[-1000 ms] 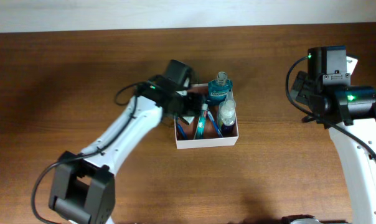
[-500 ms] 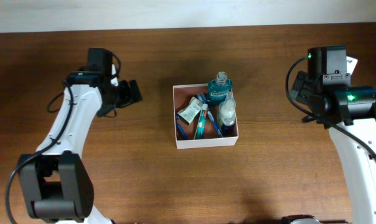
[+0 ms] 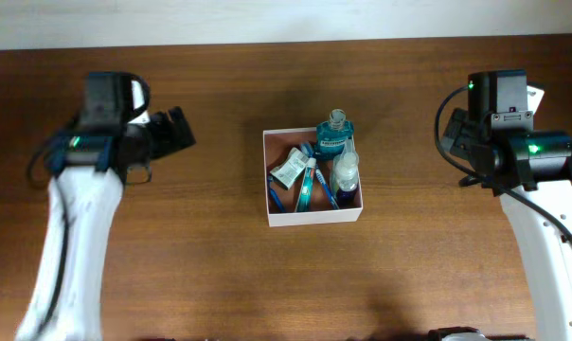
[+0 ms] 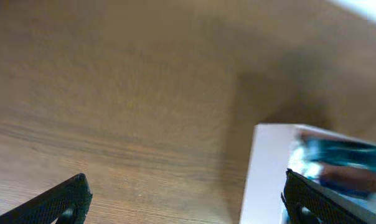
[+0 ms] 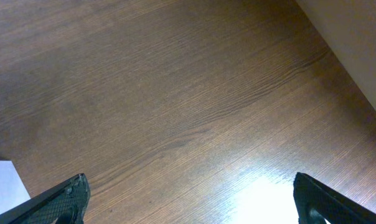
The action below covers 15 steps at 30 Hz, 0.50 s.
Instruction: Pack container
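Dark wood table under both arms. Left gripper is spread wide w/ nothing in it, and the right gripper is likewise agape and empty. The container sits ahead of the left fingertips and well apart from the right gripper. It's crowded w/ a mouthwash bottle, clear bottle, toothpaste tube and packet. Risk imo: any reach in could clip the tall bottles or shove those thin walls. We see nothing btw the left gripper and the box.

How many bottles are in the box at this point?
2. A teal plastic bottle at the far right corner of the square white-walled container; a clear plastic bottle nearer, along its right wall. Others may be hidden underneath.
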Each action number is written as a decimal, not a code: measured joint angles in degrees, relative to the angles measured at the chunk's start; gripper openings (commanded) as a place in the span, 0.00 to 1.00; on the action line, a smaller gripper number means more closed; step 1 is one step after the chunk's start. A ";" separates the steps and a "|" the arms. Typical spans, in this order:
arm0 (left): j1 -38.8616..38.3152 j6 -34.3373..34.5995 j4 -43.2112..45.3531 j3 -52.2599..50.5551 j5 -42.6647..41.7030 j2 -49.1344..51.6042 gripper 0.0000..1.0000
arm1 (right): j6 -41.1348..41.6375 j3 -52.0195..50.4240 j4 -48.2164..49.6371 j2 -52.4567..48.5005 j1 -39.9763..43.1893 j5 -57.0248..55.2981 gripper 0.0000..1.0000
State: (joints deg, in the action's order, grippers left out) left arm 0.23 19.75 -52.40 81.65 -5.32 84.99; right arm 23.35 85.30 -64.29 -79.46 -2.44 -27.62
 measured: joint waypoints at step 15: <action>-23.91 -9.40 14.80 -15.82 27.93 -47.32 0.99 | 0.04 0.00 0.00 -0.04 0.00 0.00 0.99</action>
State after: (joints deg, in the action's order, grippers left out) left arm -23.68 10.35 -37.60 65.82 22.61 37.67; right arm 23.40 85.30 -64.29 -79.50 -2.44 -27.62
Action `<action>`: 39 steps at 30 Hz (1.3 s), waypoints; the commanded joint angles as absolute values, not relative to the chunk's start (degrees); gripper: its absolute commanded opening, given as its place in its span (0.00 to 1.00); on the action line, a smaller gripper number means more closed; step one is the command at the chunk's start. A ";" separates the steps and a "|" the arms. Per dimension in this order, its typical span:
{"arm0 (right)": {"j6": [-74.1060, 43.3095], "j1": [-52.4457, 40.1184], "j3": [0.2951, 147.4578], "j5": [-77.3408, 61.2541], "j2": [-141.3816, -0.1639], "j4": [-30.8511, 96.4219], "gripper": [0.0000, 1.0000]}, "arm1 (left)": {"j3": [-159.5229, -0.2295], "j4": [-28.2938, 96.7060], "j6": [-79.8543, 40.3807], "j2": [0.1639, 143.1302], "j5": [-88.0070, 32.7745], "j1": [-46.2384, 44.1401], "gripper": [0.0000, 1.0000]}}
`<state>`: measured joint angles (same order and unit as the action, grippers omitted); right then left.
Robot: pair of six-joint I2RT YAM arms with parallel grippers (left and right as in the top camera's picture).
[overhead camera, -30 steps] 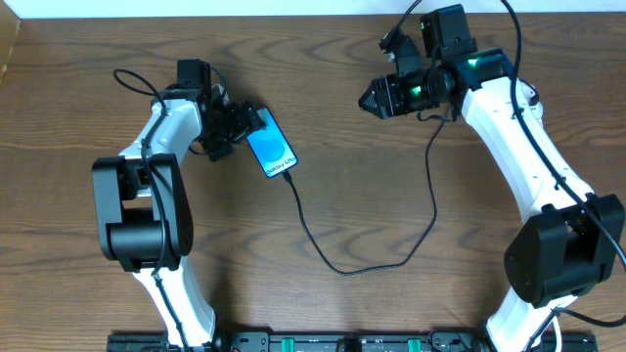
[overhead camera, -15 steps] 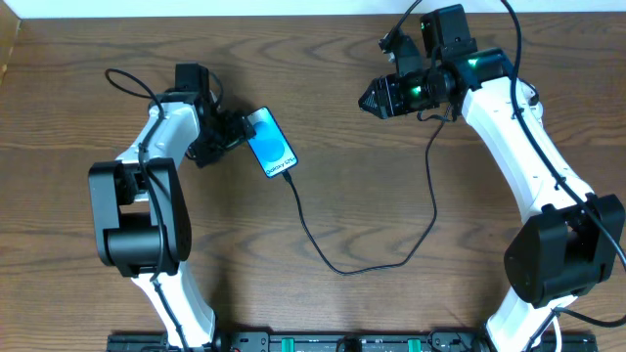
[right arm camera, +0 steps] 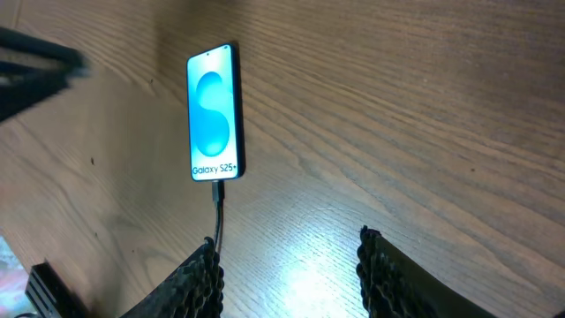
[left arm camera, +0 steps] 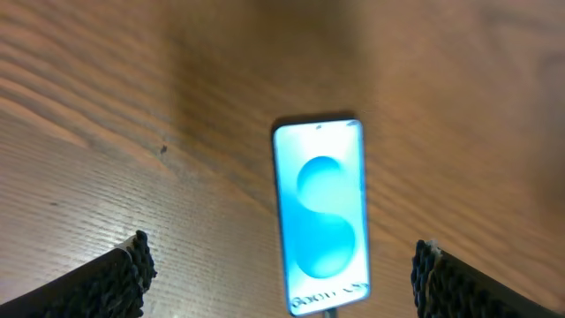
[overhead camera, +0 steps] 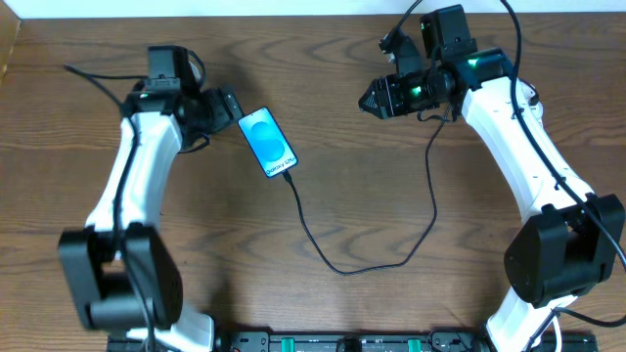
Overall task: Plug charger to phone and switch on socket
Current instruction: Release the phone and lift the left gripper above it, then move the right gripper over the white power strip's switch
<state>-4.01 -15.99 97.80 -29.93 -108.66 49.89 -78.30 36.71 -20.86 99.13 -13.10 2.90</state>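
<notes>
The phone is lying screen-up on the table, glowing blue, and everything here is being placed from it. The left gripper is hovering just beside the phone's top corner, on its far-left side. Its fingers are standing wide apart and pinching nothing, and the left wrist view is framing the phone between them. The right gripper is hanging well apart from the phone, out to its right, likewise gaping and empty. So the left arm is sitting much the nearer.

The phone's long axis is running diagonally, with its top end pointing toward the far left and its port end toward the near right. The charger is meeting that port end, where its connector tip is appearing seated. From there the cable is looping away from the phone and climbing toward the right arm.

The socket is not showing in any view, so which way it is lying from either gripper cannot be told. Switching it on is probably the step remaining.
</notes>
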 commanded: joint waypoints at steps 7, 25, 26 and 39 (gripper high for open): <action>-3.11 -15.55 99.31 -29.93 -107.46 49.98 0.48 | -78.26 37.30 -19.92 84.77 -12.38 3.16 0.95; -3.09 -3.70 99.33 -30.35 -101.62 52.88 0.47 | -78.24 38.17 -19.94 79.31 -12.38 3.16 0.95; -3.11 -2.81 99.33 -30.37 -101.32 52.99 0.47 | -78.24 38.17 -19.94 79.31 -12.38 3.16 0.95; -3.11 11.42 99.33 -33.87 -98.35 56.40 0.42 | -78.24 38.41 -19.94 79.31 -12.36 3.16 0.95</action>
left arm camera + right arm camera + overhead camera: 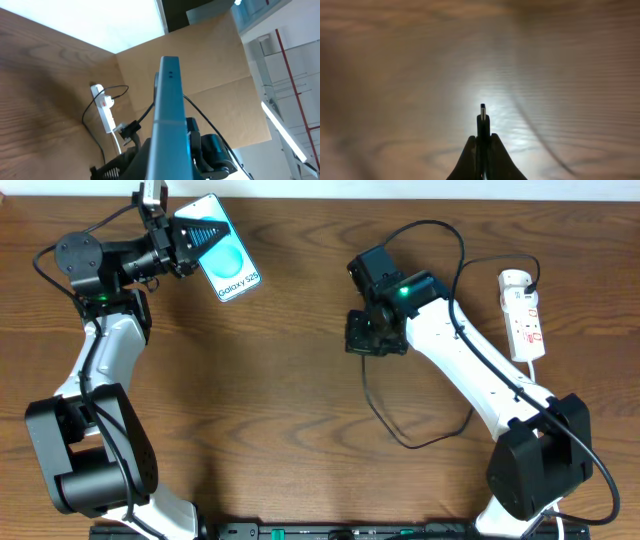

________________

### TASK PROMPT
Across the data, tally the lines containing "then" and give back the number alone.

### ANSWER TO THIS TASK
2